Viktor & Rolf Couture Spring 2015

Snoeren said he and Horsting wanted to show something that “made prints come alive,” and to experiment with “how far we could take it in terms of volume.”

“The quintessential summer look: a floral dress, a straw hat and flip-flops,” Rolf Snoeren said, enumerating the three ingredients for the Viktor & Rolf spring couture show. “And then the outfits become more elaborate and more and more surreal,” piped in Viktor Horsting, showing off smocked baby-doll dresses in which ruffled sleeves and skirts exploded into ever more extreme, jutting volumes.

Straw hats as broad as beach umbrellas, reinforced with carbon fibers, served as hoists for floral embroideries that flew off the dresses, recalling a 2007 V&R ready-to-wear show in which clothes were pinned across heavy metal rigs the models shouldered.

Snoeren said he and Horsting wanted to show something that “made prints come alive,” and to experiment with “how far we could take it in terms of volume.”

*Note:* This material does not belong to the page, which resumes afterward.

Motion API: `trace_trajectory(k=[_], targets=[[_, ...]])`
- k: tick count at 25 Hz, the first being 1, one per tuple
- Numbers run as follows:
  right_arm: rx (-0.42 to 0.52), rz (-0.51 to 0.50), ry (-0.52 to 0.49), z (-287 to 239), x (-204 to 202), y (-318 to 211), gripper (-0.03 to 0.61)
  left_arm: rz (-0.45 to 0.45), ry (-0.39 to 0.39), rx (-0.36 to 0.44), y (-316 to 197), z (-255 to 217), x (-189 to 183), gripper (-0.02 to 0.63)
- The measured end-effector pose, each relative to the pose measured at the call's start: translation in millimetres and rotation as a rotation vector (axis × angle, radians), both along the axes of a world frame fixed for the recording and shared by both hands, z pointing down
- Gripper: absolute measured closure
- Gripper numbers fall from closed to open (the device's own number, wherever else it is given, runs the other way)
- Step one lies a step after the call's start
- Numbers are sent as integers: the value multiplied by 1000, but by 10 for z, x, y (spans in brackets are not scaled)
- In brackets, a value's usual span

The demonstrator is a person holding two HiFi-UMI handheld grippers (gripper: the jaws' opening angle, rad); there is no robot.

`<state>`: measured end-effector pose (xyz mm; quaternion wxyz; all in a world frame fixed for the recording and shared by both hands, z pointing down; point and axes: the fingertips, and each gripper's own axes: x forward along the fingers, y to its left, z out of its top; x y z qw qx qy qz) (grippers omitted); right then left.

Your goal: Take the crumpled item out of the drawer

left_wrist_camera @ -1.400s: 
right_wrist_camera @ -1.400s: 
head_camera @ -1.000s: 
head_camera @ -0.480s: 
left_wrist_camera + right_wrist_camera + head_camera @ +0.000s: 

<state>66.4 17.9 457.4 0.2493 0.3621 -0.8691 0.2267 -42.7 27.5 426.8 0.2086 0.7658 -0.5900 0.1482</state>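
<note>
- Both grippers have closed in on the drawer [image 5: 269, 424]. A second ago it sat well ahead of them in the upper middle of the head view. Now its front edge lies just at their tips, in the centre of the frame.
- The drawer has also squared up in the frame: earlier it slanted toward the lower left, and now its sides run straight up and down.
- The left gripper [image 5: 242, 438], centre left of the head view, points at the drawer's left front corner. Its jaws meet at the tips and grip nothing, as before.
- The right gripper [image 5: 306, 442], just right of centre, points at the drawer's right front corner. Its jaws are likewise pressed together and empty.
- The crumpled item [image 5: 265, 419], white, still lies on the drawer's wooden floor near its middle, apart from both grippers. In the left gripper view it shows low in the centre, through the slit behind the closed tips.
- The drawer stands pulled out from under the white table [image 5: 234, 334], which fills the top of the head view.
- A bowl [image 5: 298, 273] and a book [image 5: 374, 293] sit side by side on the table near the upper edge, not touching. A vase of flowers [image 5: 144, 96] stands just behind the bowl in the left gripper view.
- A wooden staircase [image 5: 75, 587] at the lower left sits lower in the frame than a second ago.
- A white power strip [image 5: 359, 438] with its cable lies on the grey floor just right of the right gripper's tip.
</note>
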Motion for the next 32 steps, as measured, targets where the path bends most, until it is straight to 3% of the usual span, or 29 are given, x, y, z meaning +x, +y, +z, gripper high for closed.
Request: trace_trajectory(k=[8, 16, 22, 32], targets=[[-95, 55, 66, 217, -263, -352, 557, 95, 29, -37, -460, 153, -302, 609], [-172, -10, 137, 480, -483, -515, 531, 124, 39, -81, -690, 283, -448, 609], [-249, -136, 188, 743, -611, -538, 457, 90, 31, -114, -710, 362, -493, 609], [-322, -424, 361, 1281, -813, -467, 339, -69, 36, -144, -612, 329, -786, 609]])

Vincent van Gogh’s exuberant countryside paintings also fed the theme. The Dutch duo confessed their seamstresses were puzzled when initially shown the drawings depicting flowers first taking on color, and then morphing into 2-D and 3-D representations. The concept was similar to Chanel’s motorized gray flowers that whirred to reveal vibrant petals, and it should have also been an uplifting display to fan V&R’s hit L’Oréal fragrance franchise, Flowerbomb.

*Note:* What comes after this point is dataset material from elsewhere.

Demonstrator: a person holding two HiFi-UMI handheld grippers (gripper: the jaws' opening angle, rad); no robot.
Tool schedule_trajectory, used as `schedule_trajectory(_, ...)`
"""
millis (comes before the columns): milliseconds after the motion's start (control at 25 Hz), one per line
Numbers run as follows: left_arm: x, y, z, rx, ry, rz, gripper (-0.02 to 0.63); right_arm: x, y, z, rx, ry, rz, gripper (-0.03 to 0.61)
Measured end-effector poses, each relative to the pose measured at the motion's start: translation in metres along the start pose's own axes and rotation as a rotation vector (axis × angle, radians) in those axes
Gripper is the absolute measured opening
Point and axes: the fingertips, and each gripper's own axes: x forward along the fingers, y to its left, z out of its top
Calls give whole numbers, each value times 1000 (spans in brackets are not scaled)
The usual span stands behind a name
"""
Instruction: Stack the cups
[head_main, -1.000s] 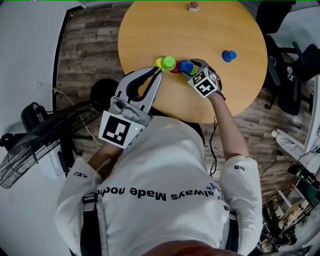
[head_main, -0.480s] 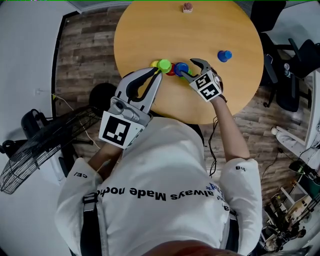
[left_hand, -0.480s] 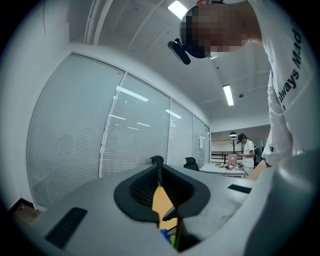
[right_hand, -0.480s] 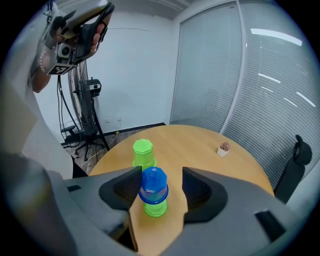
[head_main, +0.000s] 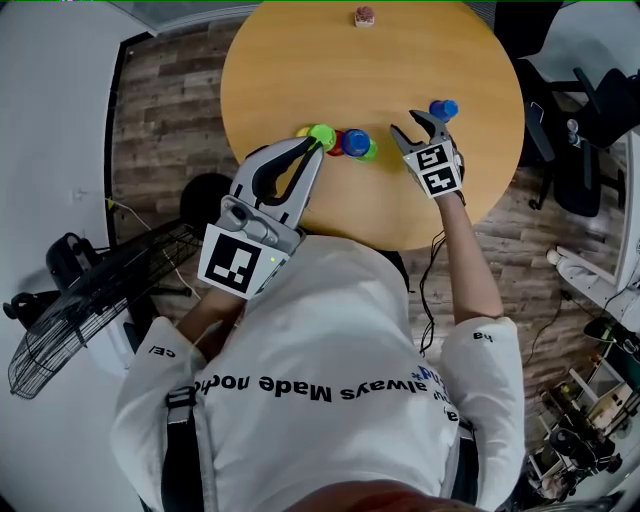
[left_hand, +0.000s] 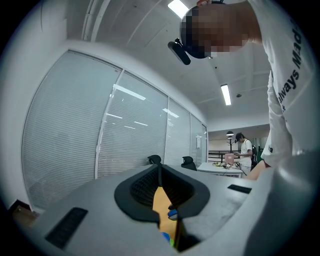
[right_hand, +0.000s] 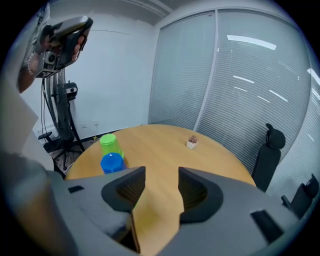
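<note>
A cluster of upturned cups stands near the table's front left: yellow (head_main: 303, 131), green (head_main: 322, 134), red (head_main: 338, 146) and a blue cup (head_main: 355, 141) on top of a green one (head_main: 370, 152). A lone blue cup (head_main: 443, 108) stands further right. My left gripper (head_main: 316, 146) is shut and empty, its tips just short of the green cup. My right gripper (head_main: 413, 128) hovers between the cluster and the lone cup; its jaws are closing with nothing between them. In the right gripper view (right_hand: 161, 180) the blue cup (right_hand: 112, 163) and green cup (right_hand: 110, 145) show at the left.
The round wooden table (head_main: 300, 60) has a small potted plant (head_main: 364, 16) at its far edge, also visible as the plant (right_hand: 192, 142). A floor fan (head_main: 70, 320) stands at the left and office chairs (head_main: 590, 110) at the right. Glass partitions rise behind the table.
My right gripper has drawn back from the blue cup in the cluster and moved right, towards the lone blue cup. The left gripper has stayed put.
</note>
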Motion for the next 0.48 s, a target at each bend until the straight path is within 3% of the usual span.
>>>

Instead gloomy music — the soundtrack from “Rosemary’s Baby” — accompanied slow-moving models with joyless expressions. Here was a one-note show that would have benefited from a performance element, as the designers have done effectively since returning to couture in 2013.

Nevertheless, the show should give an image boost to Vlisco, which supplied all the fabrics. The famous maker of batik prints known as “Dutch wax” has taken a knock in the wake of the Ebola outbreak that has ravaged West Africa, one of its key markets.

It was certainly a treat to watch the giant flower prints — first traced in indigo, the first bath fabrics take in Vlisco’s sprawling plant in Helmond — gradually blush with color, as Snoeren said, “like filling in a coloring book.”

At the show, the designers revealed that art collector Han  Nefkens acquired three pieces of the collection to donate to Rotterdam’s Museum Boijmans Van Beuningen as part of Nefkens’ “Fashion on the Edge” project.